Ecco come inverni troppo brevi ed estati umide danneggiano gli uliveti

L’agricoltura di “previsione” per conoscere in anticipo l’entità del raccolto di olive e riprogettare le pratiche agronomiche da adottare. A mettere in piedi questo sistema è uno studio portato avanti dai ricercatori dell’Enea con Cnr e Università della California di Berkeley (Stati Uniti).
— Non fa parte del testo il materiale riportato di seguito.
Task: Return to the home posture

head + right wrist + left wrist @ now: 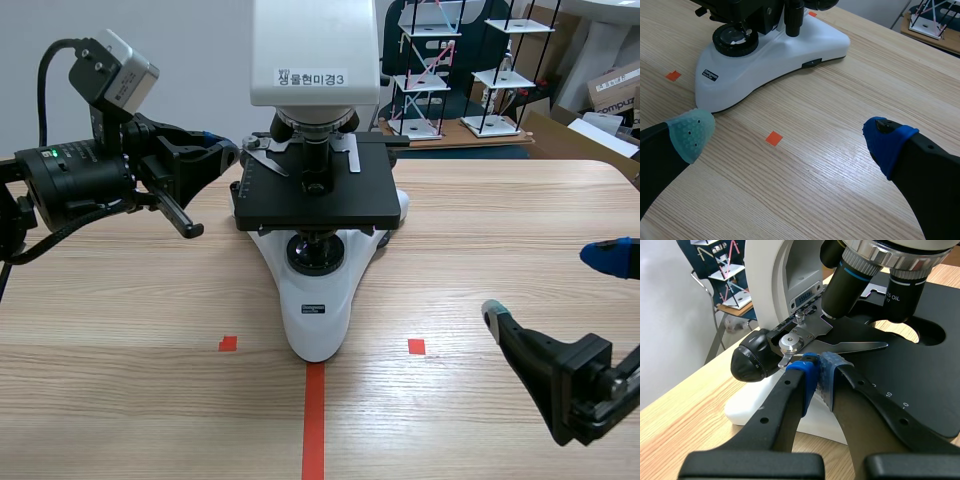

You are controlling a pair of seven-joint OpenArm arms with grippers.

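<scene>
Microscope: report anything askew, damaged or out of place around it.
Nothing stands out. The microscope stands upright and intact. The left tool is shut right by its stage clip; the right tool is open over the table, apart from its base.

You see the microscope (316, 180) standing mid-table (500, 240), base toward the robot. The left gripper (819, 369) sits at the left rear corner of the stage (350, 195), just beside the slide clip (840, 344). The right gripper (787, 137) hangs over the table right of the base, well apart from it. Racks (430, 70) stand behind the table.
</scene>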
Un lavoro importante per l’Italia, dato che – nonostante non manchino gli elementi di crisi – il Paese si colloca tra i maggiori produttori al mondo di olio d’oliva in termini di qualità e quantità. Non a caso l’80% della produzione nazionale si concentra in 24 province distribuite per lo più nel centro, nel sud e nelle isole dove la coltivazione dell’ulivo segue ancora pratiche agricole tradizionali.
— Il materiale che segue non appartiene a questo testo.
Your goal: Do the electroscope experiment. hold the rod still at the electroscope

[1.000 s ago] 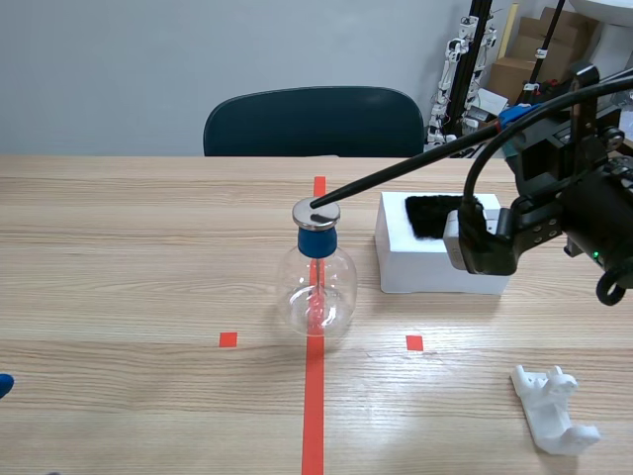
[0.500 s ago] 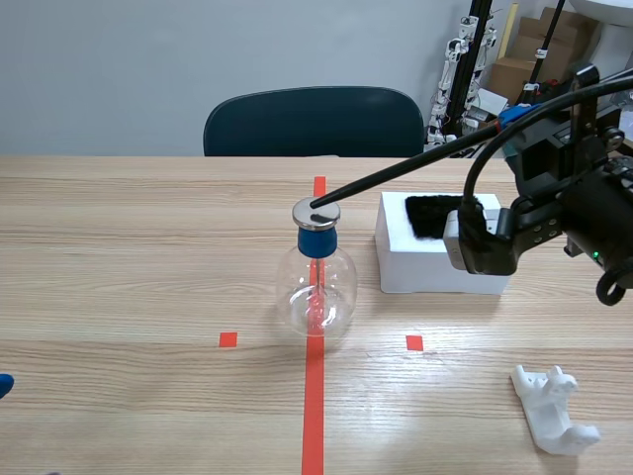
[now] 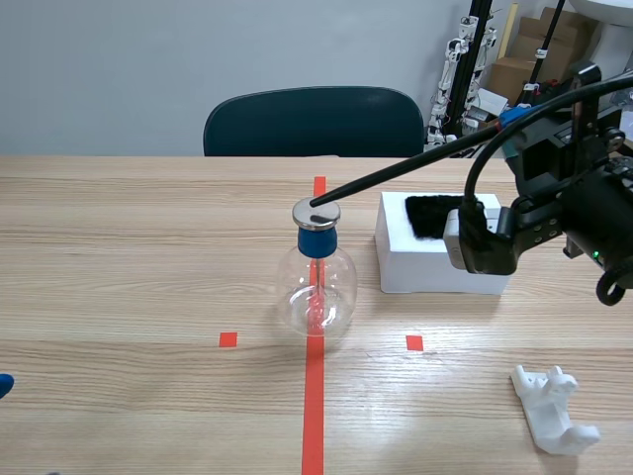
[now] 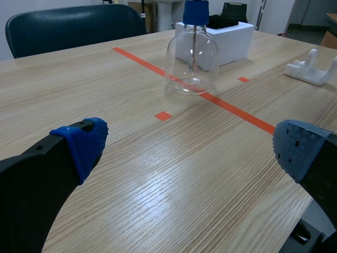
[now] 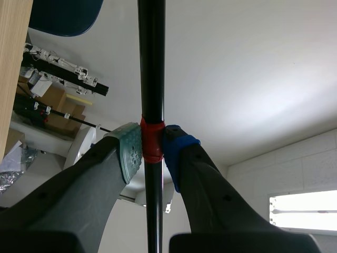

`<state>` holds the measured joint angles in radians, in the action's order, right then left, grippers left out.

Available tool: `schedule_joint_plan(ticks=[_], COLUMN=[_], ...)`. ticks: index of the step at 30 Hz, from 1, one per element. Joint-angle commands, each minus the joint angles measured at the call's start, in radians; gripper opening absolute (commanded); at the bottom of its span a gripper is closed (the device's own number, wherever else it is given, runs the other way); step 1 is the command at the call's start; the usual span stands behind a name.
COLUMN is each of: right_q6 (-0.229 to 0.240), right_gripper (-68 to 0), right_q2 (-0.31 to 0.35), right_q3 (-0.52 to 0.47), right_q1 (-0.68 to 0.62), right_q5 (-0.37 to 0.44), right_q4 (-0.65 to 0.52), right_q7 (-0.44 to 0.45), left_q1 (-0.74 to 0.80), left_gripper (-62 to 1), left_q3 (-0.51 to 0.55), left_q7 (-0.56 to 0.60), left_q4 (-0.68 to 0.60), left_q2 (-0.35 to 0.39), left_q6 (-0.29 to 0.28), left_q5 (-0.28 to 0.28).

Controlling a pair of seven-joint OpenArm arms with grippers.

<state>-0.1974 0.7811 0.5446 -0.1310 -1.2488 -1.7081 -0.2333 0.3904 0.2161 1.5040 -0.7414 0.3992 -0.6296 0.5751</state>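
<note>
The electroscope (image 3: 316,282) is a clear round flask with a blue neck and a metal disc (image 3: 316,212) on top, standing on the red tape line at the table's middle. A long black rod (image 3: 396,171) slants down from the right, and its tip rests on the disc. My right gripper (image 5: 151,147) is shut on the rod (image 5: 151,63) at a red tape band, raised at the right of the scene view. In the left wrist view the flask (image 4: 191,55) stands well ahead of my open left gripper (image 4: 189,147), which stays low at the table's near left edge.
A white foam box (image 3: 435,257) holding a black cloth (image 3: 435,213) sits just right of the flask. A white plastic holder (image 3: 554,408) lies at the front right. A dark chair (image 3: 313,121) stands behind the table. Boxes and gear fill the back right corner.
</note>
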Motion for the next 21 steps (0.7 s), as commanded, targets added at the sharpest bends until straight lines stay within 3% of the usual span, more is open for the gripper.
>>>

La ricerca, basata sui dati di 66 province italiane dal 2006 al 2020, ha identificato i principali fattori di stress climatico stagionale responsabili dei cattivi raccolti.
«Dalle nostre analisi è emerso che livelli di raccolto eccezionalmente bassi si sono verificati in modo più frequente a partire dal 2014 in concomitanza con inverni relativamente caldi – spiega Luigi Ponti, ricercatore del laboratorio di Sostenibilità, qualità e sicurezza delle produzioni agroalimentari e coautore dello studio insieme ad Arianna Di Paola, Edmondo Di Giuseppe e Massimiliano Pasqui del Cnr e ad Andrew Paul Gutierrez –. Questo succede perché il periodo di riposo stagionale della pianta diventa sempre più breve alterando il suo ciclo vitale e di conseguenza la fioritura e l’impollinazione».

Per portare avanti lo studio i ricercatori hanno utilizzato i dati di uso del suolo ad alta risoluzione (fino a 300 metri) e 23 variabili climatiche arrivando poi a elaborare un indice di previsione tre volte più preciso delle variabili prese singolarmente.Oltre alla siccità estiva, dallo studio emerge che la causa principale del calo dei raccolti è da attribuirsi a estati umide e fresche perché favoriscono la diffusione delle femmine della mosca dell’olivo, così come temperature invernali più miti fanno diminuire la mortalità delle pupe di questo parassita con conseguente aumento del rischio di epidemie per la stagione successiva.

«I cambiamenti nelle caratteristiche del terreno possono alterare la stabilità della resa, ma sono un processo lento – conclude Ponti – . Al contrario, i fattori di stress climatico stagionale possono avere un impatto rapido e significativo sul raccolto e sui costi da sostenere per il controllo dei parassiti. Pertanto, è fondamentale lo sviluppo di metodologie innovative per aiutare il settore agricolo a raggiungere una produzione elevata e stabile».Lo studio è stato supportato da due progetti di rilevanza nazionale e internazionale a guida scientifica Enea che mirano a sostenere i sistemi agroalimentari olivo, vite e grano, parte del patrimonio mondiale Unesco della dieta mediterranea.